Zusammengefasst lässt sich das gesamte Meldeverfahren in drei Stufen unterteilen. Die erste ist, den Hinweis über den internen Meldeweg abzugeben. Danach erfolgt die Meldung an die externe Stelle, wie beispielsweise eine zuständige Behörde. Als letzter Schritt erfolgt dann die Meldung an die Öffentlichkeit. Falls der Hinweis durch die Hinweisgeber: in direkt an die Öffentlichkeit gegeben wird, erhält die Hinweisgeber: in nur in Ausnahmefällen Schutz durch die Whistleblower-Richtlinie.
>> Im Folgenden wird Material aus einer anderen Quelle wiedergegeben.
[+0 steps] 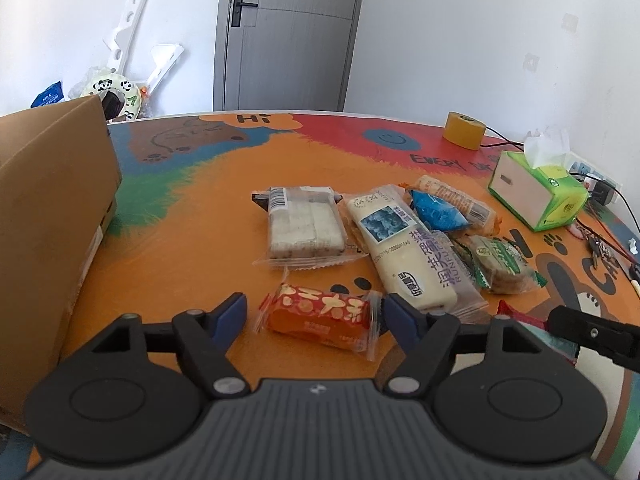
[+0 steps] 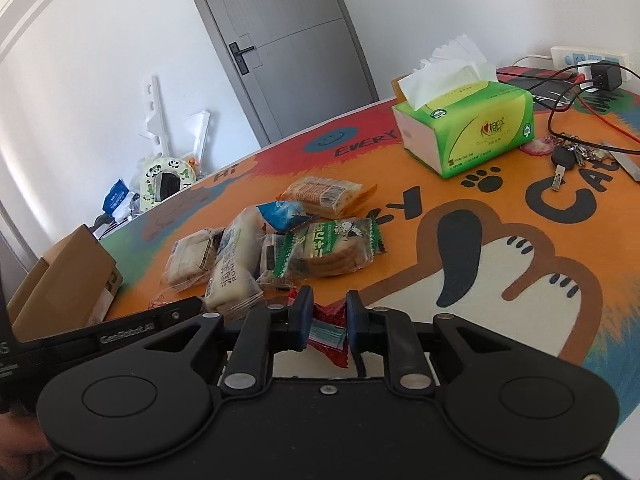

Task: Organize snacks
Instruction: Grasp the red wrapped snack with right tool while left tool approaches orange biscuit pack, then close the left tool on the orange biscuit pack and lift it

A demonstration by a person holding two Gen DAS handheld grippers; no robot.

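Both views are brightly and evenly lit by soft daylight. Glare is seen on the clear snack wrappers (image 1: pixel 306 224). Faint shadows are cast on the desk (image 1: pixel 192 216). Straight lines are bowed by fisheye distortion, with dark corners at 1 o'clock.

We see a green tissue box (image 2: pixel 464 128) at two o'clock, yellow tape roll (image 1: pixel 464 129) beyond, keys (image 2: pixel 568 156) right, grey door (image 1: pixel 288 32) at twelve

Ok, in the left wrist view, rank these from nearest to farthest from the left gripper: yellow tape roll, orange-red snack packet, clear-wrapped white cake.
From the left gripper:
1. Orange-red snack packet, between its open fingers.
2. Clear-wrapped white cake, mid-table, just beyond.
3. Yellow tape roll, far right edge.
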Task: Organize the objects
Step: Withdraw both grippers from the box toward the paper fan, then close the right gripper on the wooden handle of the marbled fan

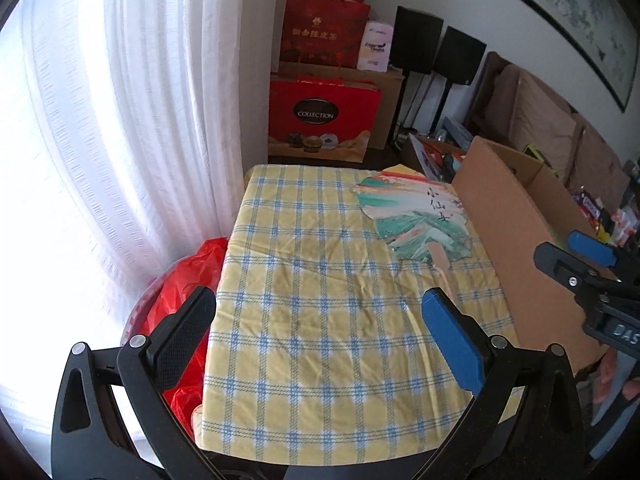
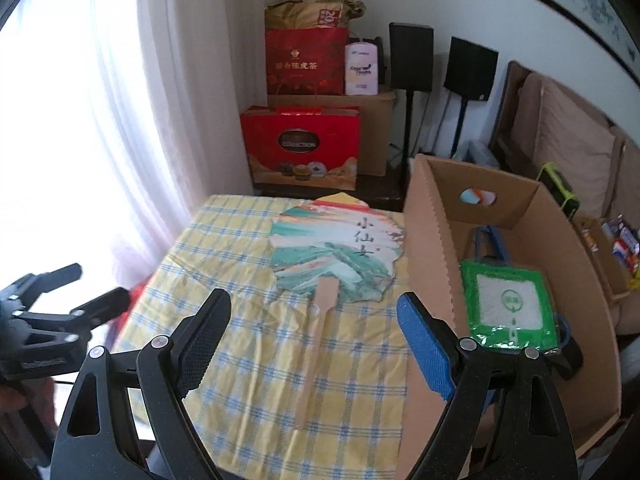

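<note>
Spread wide and empty, the right gripper (image 2: 314,338) should descend squarely over the fan's (image 2: 336,254) flat handle on the table (image 2: 248,392), pinching crosswise, then carry it into the cardboard box (image 2: 430,248); left gripper (image 1: 318,334) likewise spread.

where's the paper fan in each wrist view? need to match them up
Left wrist: paper fan right of centre on the checked cloth, its handle pointing toward the camera, against the cardboard box.
Right wrist: paper fan centre frame, handle running down between the open fingers of the right gripper.
Shared landmark: red COLLECTION gift box beyond the table's far edge.
</note>
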A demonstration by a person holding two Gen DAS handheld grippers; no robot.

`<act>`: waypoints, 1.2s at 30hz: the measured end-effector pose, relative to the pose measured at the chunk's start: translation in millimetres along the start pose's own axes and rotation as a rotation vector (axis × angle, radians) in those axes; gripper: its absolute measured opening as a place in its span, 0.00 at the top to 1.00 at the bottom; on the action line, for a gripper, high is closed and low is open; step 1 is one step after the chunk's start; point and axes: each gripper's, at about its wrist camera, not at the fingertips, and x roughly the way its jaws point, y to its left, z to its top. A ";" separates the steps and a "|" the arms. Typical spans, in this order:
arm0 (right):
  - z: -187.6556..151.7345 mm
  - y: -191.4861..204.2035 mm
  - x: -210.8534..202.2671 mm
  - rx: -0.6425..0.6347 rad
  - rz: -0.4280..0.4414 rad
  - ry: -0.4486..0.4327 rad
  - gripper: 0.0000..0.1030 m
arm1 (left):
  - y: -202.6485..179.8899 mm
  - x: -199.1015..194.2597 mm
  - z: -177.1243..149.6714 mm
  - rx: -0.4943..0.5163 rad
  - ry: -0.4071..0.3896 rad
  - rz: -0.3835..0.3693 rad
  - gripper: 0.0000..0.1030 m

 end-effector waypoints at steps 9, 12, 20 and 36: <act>-20.0 7.2 0.4 0.007 0.030 -0.013 0.18 | 11.3 -0.3 -15.0 -0.038 -0.010 -0.001 0.00; -34.1 11.6 -3.8 -0.004 0.046 -0.023 0.22 | 15.4 -1.7 -21.3 -0.060 -0.015 -0.025 0.00; -66.1 20.2 11.7 -0.003 0.132 0.040 0.60 | 17.1 11.8 -32.6 -0.128 0.028 -0.139 0.01; -100.5 -2.5 75.0 0.120 0.144 0.216 0.89 | -20.4 74.2 -33.1 -0.225 0.183 -0.385 0.07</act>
Das Unternehmen ist verpflichtet, den Eingang des Hinweises binnen sieben Tagen zu bestätigen und diesen spätestens drei Monate nach Eingang zu bearbeiten. Außerdem muss der Lösungsansatz an den Hinweisgeber weitergeleitet werden, falls dieser nicht anonym abgegeben wurde.
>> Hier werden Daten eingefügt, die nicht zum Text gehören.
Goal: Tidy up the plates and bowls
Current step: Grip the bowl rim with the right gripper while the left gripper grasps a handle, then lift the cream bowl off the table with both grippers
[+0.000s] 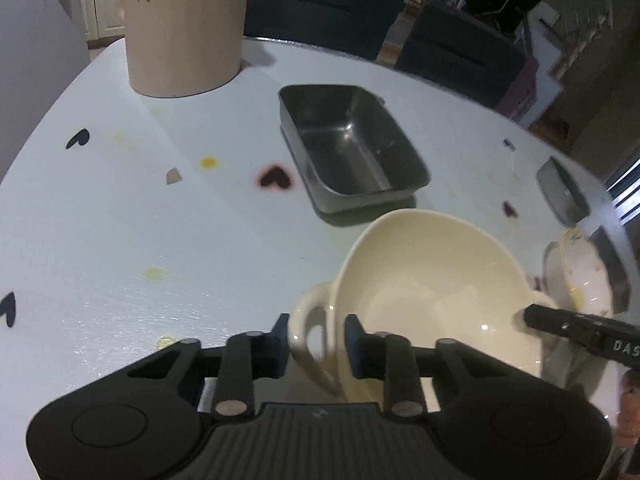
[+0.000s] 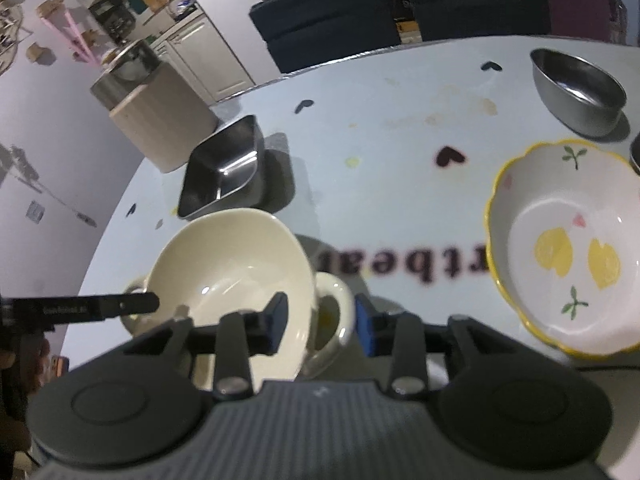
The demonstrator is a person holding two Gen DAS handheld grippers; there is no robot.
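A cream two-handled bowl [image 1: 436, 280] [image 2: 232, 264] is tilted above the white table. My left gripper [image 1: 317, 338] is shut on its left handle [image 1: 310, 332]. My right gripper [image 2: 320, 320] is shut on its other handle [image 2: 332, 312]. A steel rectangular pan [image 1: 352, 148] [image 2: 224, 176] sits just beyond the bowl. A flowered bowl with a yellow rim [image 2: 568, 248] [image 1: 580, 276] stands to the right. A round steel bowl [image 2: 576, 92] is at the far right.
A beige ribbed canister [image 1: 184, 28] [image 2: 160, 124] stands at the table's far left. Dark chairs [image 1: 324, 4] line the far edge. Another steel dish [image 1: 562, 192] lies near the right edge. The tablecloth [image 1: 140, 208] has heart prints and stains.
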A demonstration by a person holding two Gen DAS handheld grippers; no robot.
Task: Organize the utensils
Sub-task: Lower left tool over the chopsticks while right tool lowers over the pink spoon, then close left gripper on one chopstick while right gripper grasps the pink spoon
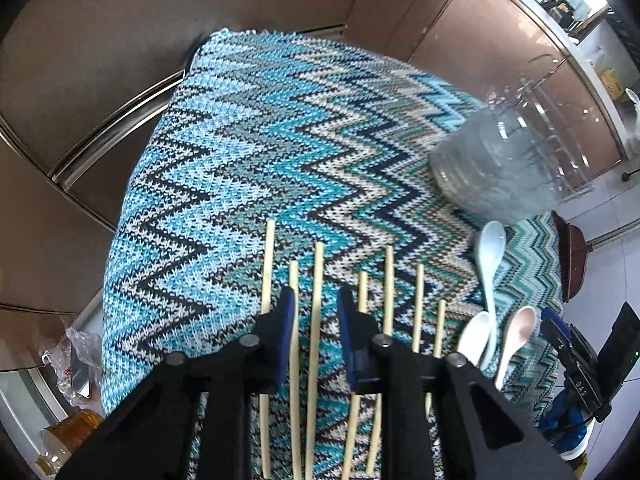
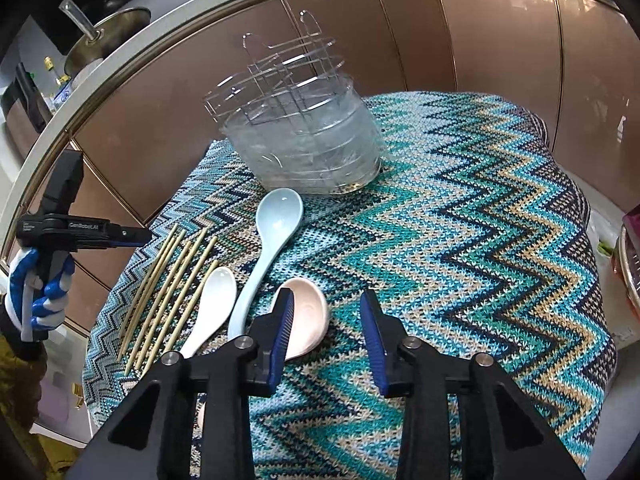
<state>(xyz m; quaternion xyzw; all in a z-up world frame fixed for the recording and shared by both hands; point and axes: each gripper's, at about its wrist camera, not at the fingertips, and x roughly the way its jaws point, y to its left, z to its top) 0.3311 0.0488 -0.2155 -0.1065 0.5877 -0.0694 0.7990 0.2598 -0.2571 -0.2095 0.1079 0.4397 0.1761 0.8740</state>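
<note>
Several bamboo chopsticks (image 1: 318, 272) (image 2: 172, 292) lie side by side on a zigzag knit cloth (image 1: 260, 140) (image 2: 460, 240). My left gripper (image 1: 316, 304) (image 2: 144, 237) hangs over them, jaws narrowly apart, with one chopstick in the gap; the pads do not press on it. To the right lie a white spoon (image 1: 476, 336) (image 2: 216, 300), a light-blue spoon (image 1: 490, 248) (image 2: 276, 216) and a pink spoon (image 1: 516, 332) (image 2: 310, 320). My right gripper (image 2: 326, 304) (image 1: 548, 318) is open, with the pink spoon's bowl against its left finger. A clear utensil holder (image 1: 504, 160) (image 2: 312, 148) stands at the back.
Brown cabinet fronts (image 2: 480, 40) curve behind the table. A pot (image 2: 108, 36) sits on the counter above them. A brush (image 1: 572, 256) is beyond the table's right side, and a plastic bag (image 1: 76, 360) and a bottle (image 1: 68, 432) below its left. A red bowl (image 2: 628, 264) is at the right edge.
</note>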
Als ein weiteres Schutzelement für Hinweisgeber: innen wird durch die Richtline eine Beweislastumkehr für Kündigungen in Bezug auf gemeldete Hinweise eingeführt. Konkret bedeutet dies, dass das Unternehmen nachweisen muss, dass die Kündigung einer Mitarbeiter: in keinem Zusammenhang mit einem abgegebenen Hinweis steht.
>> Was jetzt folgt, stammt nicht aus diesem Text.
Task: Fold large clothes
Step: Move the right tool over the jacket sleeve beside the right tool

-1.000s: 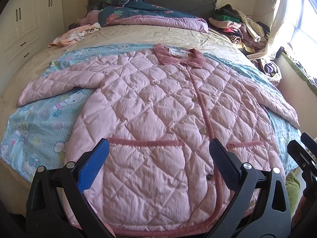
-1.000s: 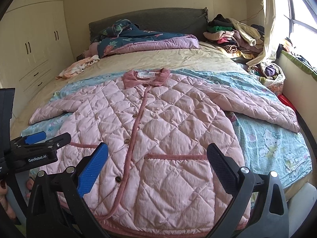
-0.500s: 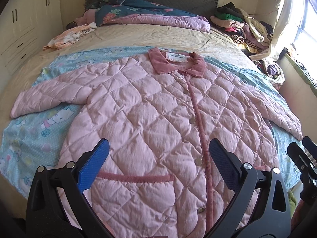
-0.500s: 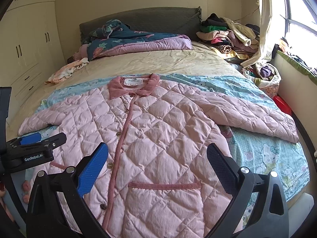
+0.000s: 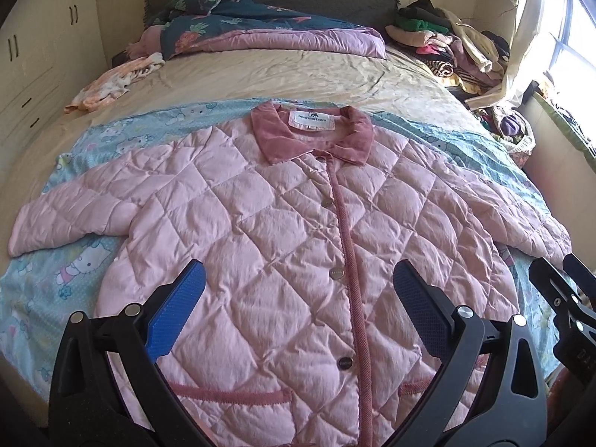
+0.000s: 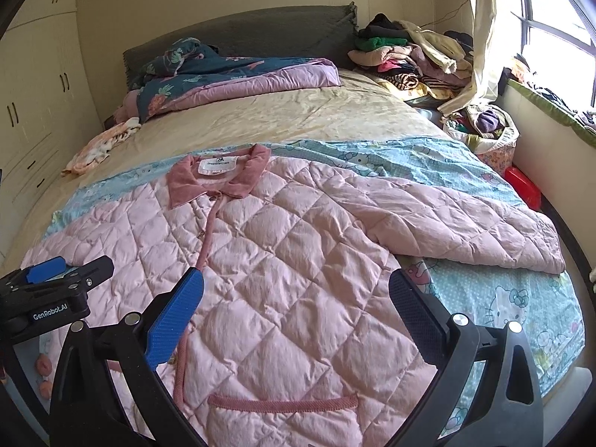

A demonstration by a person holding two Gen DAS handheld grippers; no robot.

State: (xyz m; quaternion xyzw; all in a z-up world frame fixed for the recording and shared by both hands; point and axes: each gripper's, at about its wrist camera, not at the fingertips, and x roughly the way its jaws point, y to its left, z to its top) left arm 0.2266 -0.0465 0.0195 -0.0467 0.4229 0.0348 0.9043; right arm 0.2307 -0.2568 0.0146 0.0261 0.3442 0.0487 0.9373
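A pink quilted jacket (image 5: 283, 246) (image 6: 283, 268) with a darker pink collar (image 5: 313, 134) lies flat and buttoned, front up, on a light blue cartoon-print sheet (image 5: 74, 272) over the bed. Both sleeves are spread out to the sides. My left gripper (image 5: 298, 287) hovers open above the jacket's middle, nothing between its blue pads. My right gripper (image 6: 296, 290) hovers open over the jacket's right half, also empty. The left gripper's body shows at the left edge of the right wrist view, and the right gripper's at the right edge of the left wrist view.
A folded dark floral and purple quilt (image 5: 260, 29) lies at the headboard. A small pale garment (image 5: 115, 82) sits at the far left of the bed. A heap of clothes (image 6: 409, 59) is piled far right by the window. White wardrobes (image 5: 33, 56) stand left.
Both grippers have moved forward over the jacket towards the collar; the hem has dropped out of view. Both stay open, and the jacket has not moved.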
Wie kann ein Hinweisgebersystem konkret aussehen?
Eine Möglichkeit ist die Einführung eines IT-basierten Hinweisgebersystems, wobei in diesem Fall strikt auf die technische Sicherstellung der Anonymität von Hinweisgeber: innen geachtet werden sollte. Die Einrichtung einer dauerhaft besetzten Hotline wäre eine weitere Möglichkeit, um ein Meldewegsystem zu etablieren.
Das Hinweisgebersystem stellt eine Reihe von spezifischen Anforderungen, besonders die datenschutzrechtliche Umsetzung in Bezug auf die Berechtigungen und der bereits angesprochenen Anonymität sind hierbei zu beachten. Je attraktiver das interne Meldesystem gestaltet wird, desto mehr Zuspruch wird es innerhalb des Unternehmens finden, wodurch langfristig die Vertrauensbasis der Mitarbeiter: innen und Kunden zum Unternehmen gestärkt wird.
Versucht ein Unternehmen die Hinweisgeber: innen zu unterdrücken oder errichtet keinen Meldekanal, kann es zu Sanktionen durch den Gesetzgeber in Form von Geldstrafen kommen. Die Umsetzung der Richtlinie in deutsches Recht wird vermutlich noch in der ersten Jahreshälfte 2022 erfolgen, weshalb es ratsam ist, sich schnell mit einer Lösung für ein internes Meldewegsystem auseinanderzusetzen.